[llvm-commits] [PATCH] Stack Coloring optimization

Chandler Carruth chandlerc at google.com
Tue Sep 4 13:41:23 PDT 2012


Hey Nadav, super excited about this.

Recently, we tried to roll out some significant improvements to GCC's stack
slot re-use, and discovered a really terrifying number of bugs in user code
stemming from this. I would like to make sure that when using tools like
ASan, this logic is disabled, and ASan can correctly detect code using an
alloca after its lifetime has ended. Without this, it will be very hard to
track down mis-compiles introduced here. Adding Kostya as I'm not familiar
with the exact current state of ASan and lifetime of alloca instrumentation.
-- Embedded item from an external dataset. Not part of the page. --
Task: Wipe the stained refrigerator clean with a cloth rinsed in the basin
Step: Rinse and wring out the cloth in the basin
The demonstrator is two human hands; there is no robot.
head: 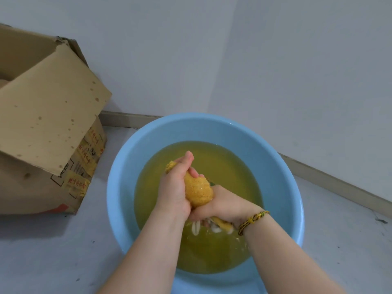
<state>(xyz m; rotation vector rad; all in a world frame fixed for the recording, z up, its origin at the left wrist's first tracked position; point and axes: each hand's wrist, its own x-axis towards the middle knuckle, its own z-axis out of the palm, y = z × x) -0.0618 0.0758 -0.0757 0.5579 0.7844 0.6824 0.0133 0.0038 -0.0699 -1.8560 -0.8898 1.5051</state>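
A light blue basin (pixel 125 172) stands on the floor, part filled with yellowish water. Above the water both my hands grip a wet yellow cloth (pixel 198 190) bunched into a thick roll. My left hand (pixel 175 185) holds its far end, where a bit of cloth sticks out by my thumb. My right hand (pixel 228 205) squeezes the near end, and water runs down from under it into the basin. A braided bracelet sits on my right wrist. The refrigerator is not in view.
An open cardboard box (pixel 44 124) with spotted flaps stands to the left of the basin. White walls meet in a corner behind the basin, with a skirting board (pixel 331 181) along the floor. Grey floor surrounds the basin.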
Also, some code comments inline:

Index: test/CodeGen/X86/StackColoring.ll
===================================================================
--- test/CodeGen/X86/StackColoring.ll (revision 0)
+++ test/CodeGen/X86/StackColoring.ll (revision 0)
@@ -0,0 +1,132 @@
+; RUN: llc < %s                    | FileCheck %s --check-prefix=COLOR
+; RUN: llc < %s -no-stack-coloring | FileCheck %s --check-prefix=NOCOLOR
+
+target datalayout =
"e-p:64:64:64-i1:8:8-i8:8:8-i16:16:16-i32:32:32-i64:64:64-f32:32:32-f64:64:64-v64:64:64-v128:128:128-a0:0:64-s0:64:64-f80:128:128-n8:16:32:64-S128"
+target triple = "x86_64-apple-macosx10.8.0"
+
+;COLOR: subq  $136, %rsp
+;COLOR: subq  $144, %rsp
+;COLOR: subq  $208, %rsp
+;COLOR: subq  $112, %rsp
+
+;NOCOLOR: subq  $264, %rsp
+;NOCOLOR: subq  $272, %rsp
+;NOCOLOR: subq  $400, %rsp
+;NOCOLOR: subq  $400, %rsp

Can you put the filecheck assertions inside the functions in question, and
add anchoring assertions for the function name? That makes the test easier
for me to read, debug, and update.

Index: include/llvm/CodeGen/ISDOpcodes.h
===================================================================
--- include/llvm/CodeGen/ISDOpcodes.h (revision 162761)
+++ include/llvm/CodeGen/ISDOpcodes.h (working copy)
@@ -637,6 +637,10 @@
     ATOMIC_LOAD_UMIN,
     ATOMIC_LOAD_UMAX,

+    /// This corresponds to the LIFETIME intrinsics. The first operand

I would write this ".. to the @llvm.lifetime intrinsics. ..." or otherwise
differ from the style of the ISD node enumerators...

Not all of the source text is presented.